Hilalia Temporal range: Mid Eocene 48.6 Ma PreꞒ Ꞓ O S D C P T J K Pg N

Scientific classification
- Kingdom: Animalia
- Phylum: Chordata
- Class: Mammalia
- Infraclass: Placentalia
- Order: †Condylarthra
- Family: †Pleuraspidotheriidae
- Genus: †Hilalia Maas et al., 2001
- Species: H. robusta; H. saribeya; H. selanneae; H. sezerorum;

= Hilalia =

Extinct genus of mammal

Hilalia is an extinct genus of condylarth that lived during the Eocene. Fossils of Hilalia have been found at Uzunçarsidere Formation in Turkey.

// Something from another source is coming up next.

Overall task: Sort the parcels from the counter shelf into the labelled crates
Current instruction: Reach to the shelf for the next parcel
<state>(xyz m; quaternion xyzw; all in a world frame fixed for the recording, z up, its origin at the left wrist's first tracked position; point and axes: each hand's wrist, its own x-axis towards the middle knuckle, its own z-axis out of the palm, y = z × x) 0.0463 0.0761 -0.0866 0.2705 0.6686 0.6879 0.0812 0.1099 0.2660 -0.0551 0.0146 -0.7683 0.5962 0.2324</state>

It was the last surviving genus of Pleuraspidotheriids, which were previously thought to have gone extinct during the Late Palaeocene.

==Taxonomy==
Four species have been described, differing from each other primarily by size and premolar morphology.

===Species===
- Hilalia robusta
- Hilalia saribeya
- Hilalia selanneae
- Hilalia sezerorum

==Paleoecology==
During the Eocene, Turkey is believed to have been an island ecosystem, harboring many taxa that had gone extinct on mainland areas earlier.

Living alongside Hilalia were embrithopods and various metatherians, such as the predatory Anatoliadelphys.